In a shocking development,
a Bloomberg National Poll reveals that most Americans say they "don't like Wall Street, banks or insurance companies and favor letting the government punish bankers who helped cause the worst financial crisis since the Great Depression." Everyone knows that polls can be skewed, so maybe this is just some sort of error. Perhaps the questions were phrased like this:
Poller: Do you hate Wall Street?
Pollee Uh, I don't know. Some of my good friends work for banks.
Poller: Do you hate whoever caused the worst financial crisis since the Great Depression?
Pollee: Definitely!
Poller: Do you think that whoever caused the worst financial crisis since the Great Depression should be punished?
Pollee: Hell Yeah!
Poller: Thank you for responding to this poll. Have a nice day!
Paradoxically, despite the fact that Americans hate Wall Street and think those cads should be punished, nearly seven out of ten people surveyed supported using current bank regulators for consumer protection rather than introducing a new federal agency. Because keeping the same regulators who allowed banks to lend millions of dollars to people who couldn't afford a shoebox, then leverage themselves to the hilt, then bankrupt themselves, then allow them to go crying to the Fed for zero percent financing, then plead with the Treasury for capital injections, and then use the capital injections to pay bonuses to employees, is the best choice for sound future regulation. Bloomberg quotes a lawyer specializing in banking supervision with the following: "People are generally satisfied with the way consumer protection has worked with banks." I'm sure the people who bought a house with a zero down negative am mortgage, and have been living in that house in default for the past year, arguing with their lender over their HAMP loan mod are very satisfied. The rest of us, maybe not so much.

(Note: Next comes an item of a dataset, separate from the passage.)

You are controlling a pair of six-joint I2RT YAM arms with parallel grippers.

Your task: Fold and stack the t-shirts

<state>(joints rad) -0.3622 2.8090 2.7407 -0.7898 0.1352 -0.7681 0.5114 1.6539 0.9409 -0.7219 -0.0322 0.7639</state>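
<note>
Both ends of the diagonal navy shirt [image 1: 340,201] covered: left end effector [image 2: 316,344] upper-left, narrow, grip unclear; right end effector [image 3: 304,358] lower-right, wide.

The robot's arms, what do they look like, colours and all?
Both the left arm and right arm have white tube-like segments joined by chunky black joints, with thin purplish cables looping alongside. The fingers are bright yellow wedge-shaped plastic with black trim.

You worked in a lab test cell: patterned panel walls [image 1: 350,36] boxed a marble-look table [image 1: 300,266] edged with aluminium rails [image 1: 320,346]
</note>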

The reality is that Main Street is still suffering, while Wall Street thrives. Unemployment is still very high. Home values are stagnant, if not still declining. Credit continues to contract. Meanwhile, the stock market has ripped 73% off the lows, bond spreads are back to pre-crisis levels, and bankers are busy counting their bonuses, albeit in a somewhat more restricted and stock-like form. Furthermore, headlines about
JP Morgan, as well as other banks and homebuilders getting huge tax refunds, don't help ease the ire. This is the kind of crap that gets tacked on to $800 billion stimulus bills that should make Americans hate stimulus packages. How does allowing the homebuilders to carry back losses five years instead of two, giving them huge tax refunds help stimulate the economy? It isn't making more people people buy new homes, that's for sure. If you checked this morning's economic headlines,
new home sales fell to record lows.
In any event, the growing divide between the two Streets should continue until the economy improves and everyone starts having fun flipping houses again and forgets that they were mad. Or the market collapses and Wall Street crumbles again and politicians no longer have the political or actual capital to bail them out. Then everyone can be miserable together.